:: AVAILABLE DATA ::

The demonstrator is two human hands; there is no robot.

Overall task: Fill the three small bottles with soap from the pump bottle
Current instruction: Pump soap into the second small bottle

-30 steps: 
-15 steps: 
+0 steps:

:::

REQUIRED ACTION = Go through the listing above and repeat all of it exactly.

EXPECTED OUTPUT =
The demonstrator is two human hands; there is no robot.

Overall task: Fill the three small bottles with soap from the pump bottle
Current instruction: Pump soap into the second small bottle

-30 steps: 
-15 steps: 
+0 steps:

This exercise is now complete.